Analytical Conjugate Priors for Subclasses of Generalized Pareto Distributions
This work provides incremental improvements for practitioners in extreme value theory by simplifying Bayesian estimation of distribution bounds, though it builds on known results.
The authors tackled the problem of estimating the finite support (minimum and maximum) of continuous probability distributions by deriving analytical conjugate priors for four two-parameter subclasses of the Generalized Pareto distribution, which previously required numerical methods for Bayesian estimation.

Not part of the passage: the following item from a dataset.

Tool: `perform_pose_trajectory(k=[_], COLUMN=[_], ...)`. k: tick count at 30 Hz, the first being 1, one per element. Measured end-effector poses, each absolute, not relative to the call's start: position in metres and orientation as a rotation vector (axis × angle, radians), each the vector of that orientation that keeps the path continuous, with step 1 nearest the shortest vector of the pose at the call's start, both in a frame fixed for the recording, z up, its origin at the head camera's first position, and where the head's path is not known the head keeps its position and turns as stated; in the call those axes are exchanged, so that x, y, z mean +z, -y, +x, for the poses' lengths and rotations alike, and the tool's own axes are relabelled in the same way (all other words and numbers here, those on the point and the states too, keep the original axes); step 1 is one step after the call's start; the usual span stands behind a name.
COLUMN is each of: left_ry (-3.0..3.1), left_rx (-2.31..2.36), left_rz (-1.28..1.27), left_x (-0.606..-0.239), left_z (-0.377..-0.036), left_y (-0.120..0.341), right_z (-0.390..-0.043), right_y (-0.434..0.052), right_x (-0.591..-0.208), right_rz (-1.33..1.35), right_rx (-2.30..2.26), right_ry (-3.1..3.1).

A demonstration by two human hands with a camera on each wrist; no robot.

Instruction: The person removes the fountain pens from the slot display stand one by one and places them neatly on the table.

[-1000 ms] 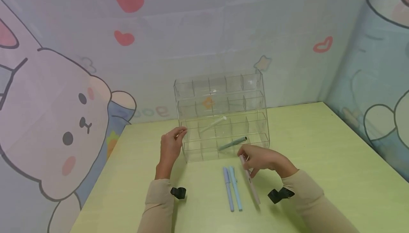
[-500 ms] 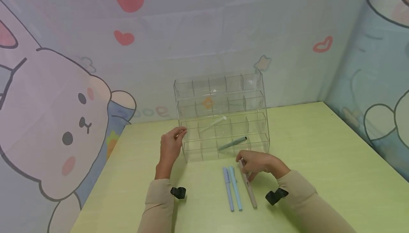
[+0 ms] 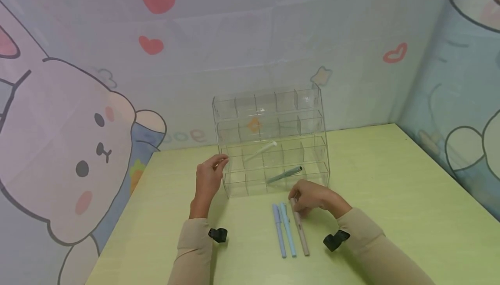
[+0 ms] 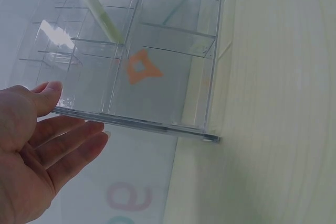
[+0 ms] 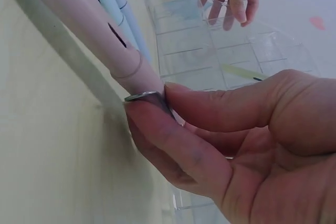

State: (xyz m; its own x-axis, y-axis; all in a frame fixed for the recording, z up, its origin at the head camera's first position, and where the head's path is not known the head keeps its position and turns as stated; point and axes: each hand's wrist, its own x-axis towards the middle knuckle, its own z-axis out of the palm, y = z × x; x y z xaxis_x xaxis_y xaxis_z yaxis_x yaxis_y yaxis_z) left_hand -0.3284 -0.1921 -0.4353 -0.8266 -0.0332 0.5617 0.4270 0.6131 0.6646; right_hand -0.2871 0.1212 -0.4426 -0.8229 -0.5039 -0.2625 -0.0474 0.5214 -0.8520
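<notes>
My right hand (image 3: 310, 196) pinches a dusty pink pen (image 3: 300, 233) near its clip end between thumb and fingers. In the right wrist view the pink pen (image 5: 100, 30) runs away from the fingertips, its metal clip (image 5: 149, 98) right at them. Beside it on the table lie a light blue pen (image 3: 288, 230) and a lavender pen (image 3: 279, 231). My left hand (image 3: 209, 176) holds the left side edge of a clear tiered pen rack (image 3: 236, 189), thumb on one face of the panel (image 4: 131, 121) and fingers on the other.
In the rack, a dark green pen (image 3: 285, 175) leans in the lowest tier and a pale yellow-green pen (image 3: 261, 150) in the tier above. A printed cloth backdrop (image 3: 242, 37) stands behind the pale green table (image 3: 371, 181).
My right hand has come slightly left and down with the pink pen. The pen's near end has swung left, closer to the light blue pen. The left hand holds still.
</notes>
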Motion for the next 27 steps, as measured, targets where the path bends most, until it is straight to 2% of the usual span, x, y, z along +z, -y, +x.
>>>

This article is written for pedagogical purposes aiming at practitioners trying to estimate the finite support of continuous probability distributions, i.e., the minimum and the maximum of a distribution defined on a finite domain. Generalized Pareto distribution GP(θ, σ, ξ) is a three-parameter distribution which plays a key role in Peaks-Over-Threshold framework for tail estimation in Extreme Value Theory. Estimators for GP often lack analytical solutions and the best known Bayesian methods for GP involves numerical methods. Moreover, existing literature focuses on estimating the scale σ and the shape ξ, lacking discussion of the estimation of the location θ which is the lower support of (minimum value possible in) a GP. To fill the gap, we analyze four two-parameter subclasses of GP whose conjugate priors can be obtained analytically, although some of the results are known. Namely, we prove the conjugacy for ξ > 0 (Pareto), ξ = 0 (Shifted Exponential), ξ < 0 (Power), and ξ = -1 (Two-parameter Uniform).